Saturday 3:15 p.m.–4 p.m.
Graph Database Patterns in Python
Elizabeth Ramirez
- Audience level:
- Intermediate
- Category:
- Databases
Description
Creating and using models from a graph database can be quite different to the ones used for row/column/document-oriented databases, in the sense that the same query patterns could differ significantly in structure and performance. This session will present how to create models in Python for Titan property graphs, that allow you to manipulate graphs as if you were querying with Gremlin DSL.
Abstract
A property graph database represented by G = (V, E, λ) is basically a set of vertices (V) connected by edges (E), where each element can contain properties (λ) as key-value pairs. The most important thing of a graph database is that it provides index-free adjacency for fast global lookups in constant time, vs exponential time join-on-join in relational databases; while document databases (a.k.a. NoSQL) encourages denormalization and data embedding.
My favorite graph database is Titan, because it allows me to use the storage backend of my preference (Cassandra) and index backend of my preference (Elasticsearch). Titan also provides a seamless integration with Gremlin, which is the graph traversal language created for Blueprints to manipulate Property Graphs. However, Titan is written in Java, and Gremlin provides Groovy syntax. There are Java frameworks, like Rexster, that expose the graph database functionality through a REST API. Although this solution can work for simple use cases, as you need to execute more complex traversals, the Rexster API falls short because it provides just the basic CRUD operations (and read operations executes very simple traversals). For Python programmers, interfacing your program with Rexster API to communicate with Titan generates too much HTTP overhead, and it’s limited to what Rexster functionality can provide. Instead, you can create your own a set of database models that expose Gremlin-like operations and inherit Blueprints Pipes architecture; and allows you to execute complex traversals and get the most of your graph database, without imposing a data model from your code.

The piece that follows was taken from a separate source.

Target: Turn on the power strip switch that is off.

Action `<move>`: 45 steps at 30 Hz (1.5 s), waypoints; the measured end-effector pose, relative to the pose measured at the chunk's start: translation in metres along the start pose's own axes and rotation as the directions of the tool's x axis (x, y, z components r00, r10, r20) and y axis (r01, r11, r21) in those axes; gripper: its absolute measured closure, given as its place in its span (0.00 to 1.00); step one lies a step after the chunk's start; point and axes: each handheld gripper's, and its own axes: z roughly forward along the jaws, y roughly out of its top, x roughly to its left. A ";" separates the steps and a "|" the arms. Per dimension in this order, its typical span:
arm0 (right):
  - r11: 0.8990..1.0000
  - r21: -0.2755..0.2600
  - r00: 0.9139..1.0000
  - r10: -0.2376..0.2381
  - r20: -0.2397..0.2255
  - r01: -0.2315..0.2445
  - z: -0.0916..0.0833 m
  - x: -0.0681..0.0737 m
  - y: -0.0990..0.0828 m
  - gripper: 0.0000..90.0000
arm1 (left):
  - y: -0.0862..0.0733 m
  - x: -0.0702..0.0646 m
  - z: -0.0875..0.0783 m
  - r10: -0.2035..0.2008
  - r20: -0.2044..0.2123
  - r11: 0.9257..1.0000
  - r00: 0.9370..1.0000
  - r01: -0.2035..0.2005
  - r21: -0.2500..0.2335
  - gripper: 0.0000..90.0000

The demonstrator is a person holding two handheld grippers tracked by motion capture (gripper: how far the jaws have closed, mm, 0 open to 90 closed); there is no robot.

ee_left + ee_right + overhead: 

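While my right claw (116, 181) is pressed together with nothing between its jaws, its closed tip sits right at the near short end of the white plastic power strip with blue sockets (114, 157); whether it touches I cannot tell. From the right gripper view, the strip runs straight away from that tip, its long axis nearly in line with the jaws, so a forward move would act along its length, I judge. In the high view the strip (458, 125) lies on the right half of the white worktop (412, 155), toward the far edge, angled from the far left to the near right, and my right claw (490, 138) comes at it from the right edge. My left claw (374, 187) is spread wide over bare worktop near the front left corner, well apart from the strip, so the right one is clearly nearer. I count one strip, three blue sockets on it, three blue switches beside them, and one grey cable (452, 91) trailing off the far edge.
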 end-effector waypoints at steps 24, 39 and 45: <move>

For achieving this, we must follow especially the S part of SOLID design (Single responsibility principle). You want to create a models of vertices that ONLY return vertices belonging to the same namespace and only manipulate those vertices. The same principle applies for edges. Following this design principle, you can create factory classes for vertices and edges, that implement the most commonly used traversals (like g.v, g.V, g.V.has, g.out,g.outE, etc) and then create a set of models where each model correspond to a namespace (in the case of vertices) or a label (in the case of edges). Most of this is achieved by the correct use of Factory Pattern, Pipes and Filters and Decorators.